Jakarta – Otoritas Jasa Keuangan (OJK) menerbitkan dua Peraturan OJK (POJK) baru untuk memperkuat ketahanan dan daya saing industri perbankan syariah nasional. Kedua peraturan itu adalah POJK Nomor 20 Tahun 2025 tentang pemenuhan Liquidity Coverage Ratio (LCR) dan Net Stable Funding Ratio (NSFR) bagi Bank Umum Syariah (BUS) dan Unit Usaha Syariah (UUS), serta POJK Nomor 21 Tahun 2025 tentang Leverage Ratio bagi BUS.
POJK Nomor 20 Tahun 2025 mewajibkan BUS dan UUS memelihara LCR dan NSFR minimal 100 persen secara bertahap. Tujuannya untuk memastikan likuiditas jangka pendek memadai dan pendanaan jangka panjang stabil, sehingga industri perbankan syariah lebih tangguh menghadapi dinamika ekonomi dan volatilitas pasar.
Perhitungan, pemantauan, dan pelaporan rasio ini akan dilakukan secara berkala mulai 2026 hingga 2028, selaras dengan standar internasional Basel III dan panduan Islamic Financial Services Board (IFSB).
Sementara itu, POJK Nomor 21 Tahun 2025 menetapkan kewajiban pemeliharaan leverage ratio bagi BUS dengan threshold minimum 3 persen. Rasio ini membantu bank mengelola permodalan secara proporsional terhadap kapasitasnya tanpa menghitung pembobotan risiko aset.
Pelaporan pertama leverage ratio akan berlaku untuk posisi akhir triwulan pertama 2026, dengan publikasi mulai September 2026. Bagi bank yang tidak memenuhi ketentuan, OJK dapat meminta rencana perbaikan dan mengenakan sanksi administratif jika tidak patuh.
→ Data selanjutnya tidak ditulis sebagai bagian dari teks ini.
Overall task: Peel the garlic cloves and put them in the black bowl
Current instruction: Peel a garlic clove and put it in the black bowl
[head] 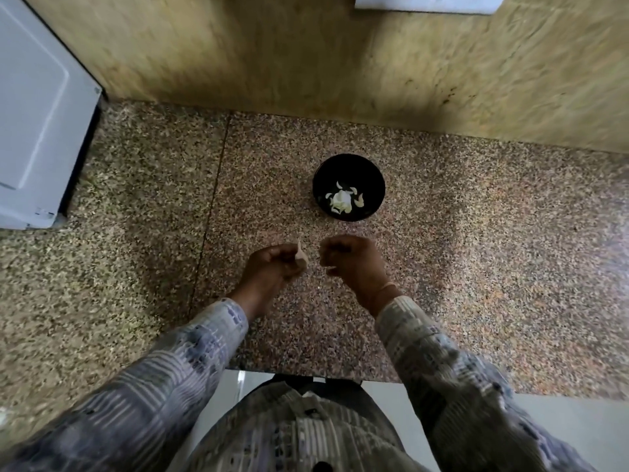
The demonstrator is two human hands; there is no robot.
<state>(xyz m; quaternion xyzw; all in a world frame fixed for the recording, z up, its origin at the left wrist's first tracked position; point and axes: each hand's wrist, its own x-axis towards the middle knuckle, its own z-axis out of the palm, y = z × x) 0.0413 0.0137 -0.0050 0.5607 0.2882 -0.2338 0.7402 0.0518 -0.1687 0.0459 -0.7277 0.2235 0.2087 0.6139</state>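
Between left hand [272, 269], right hand [352, 258]: garlic clove [301, 259], peel [330, 267]

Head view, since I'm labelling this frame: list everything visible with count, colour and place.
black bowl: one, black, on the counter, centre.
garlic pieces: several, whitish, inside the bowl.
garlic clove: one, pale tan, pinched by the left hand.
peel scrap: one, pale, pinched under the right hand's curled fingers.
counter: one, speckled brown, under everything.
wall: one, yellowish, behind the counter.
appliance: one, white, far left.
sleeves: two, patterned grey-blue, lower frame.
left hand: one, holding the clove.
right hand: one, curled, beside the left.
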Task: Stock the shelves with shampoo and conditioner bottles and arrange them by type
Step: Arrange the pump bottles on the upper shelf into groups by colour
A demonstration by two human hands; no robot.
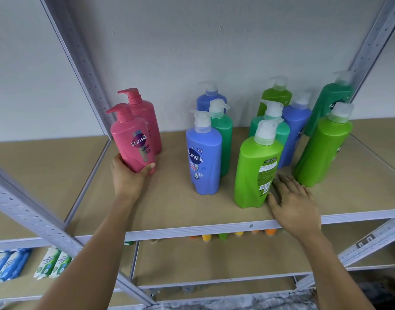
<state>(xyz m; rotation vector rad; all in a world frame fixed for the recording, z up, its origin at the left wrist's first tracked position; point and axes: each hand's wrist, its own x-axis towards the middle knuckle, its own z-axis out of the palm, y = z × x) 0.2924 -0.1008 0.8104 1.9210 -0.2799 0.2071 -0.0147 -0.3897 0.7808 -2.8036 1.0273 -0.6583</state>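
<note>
My left hand (129, 175) grips the base of a pink pump bottle (131, 142) at the left end of the brown shelf (169, 211), just in front of a second pink bottle (145, 115). My right hand (292, 204) lies flat and open on the shelf, its fingers touching the right side of a lime green bottle (257, 168) whose back label faces me. A blue bottle (203, 157) stands at the front middle, with a dark green bottle (222, 133) behind it. Further blue, dark green and lime bottles stand mixed behind and to the right.
Grey perforated metal uprights (84, 70) frame the shelf bay on both sides; one slants across the lower left. On the lower shelf are orange and yellow bottle caps (236, 234) and, at the far left, blue and green packets (24, 262). A grey wall backs the shelves.
</note>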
Kedua POJK ini mendukung implementasi Roadmap Pengembangan dan Penguatan Perbankan Syariah Indonesia (RP3SI) 2023–2027, khususnya penguatan struktur dan ketahanan industri. Dengan aturan baru ini, OJK berharap BUS dan UUS dapat mengelola likuiditas, pendanaan, dan permodalan secara disiplin, meningkatkan efisiensi, serta memperkuat daya saing perbankan syariah Indonesia di tingkat global.
POJK ini mulai berlaku sejak diundangkan, 17 September 2025, dan menjadi langkah penting memperkuat fondasi sistem perbankan syariah yang sehat, tangguh, dan sesuai standar internasional.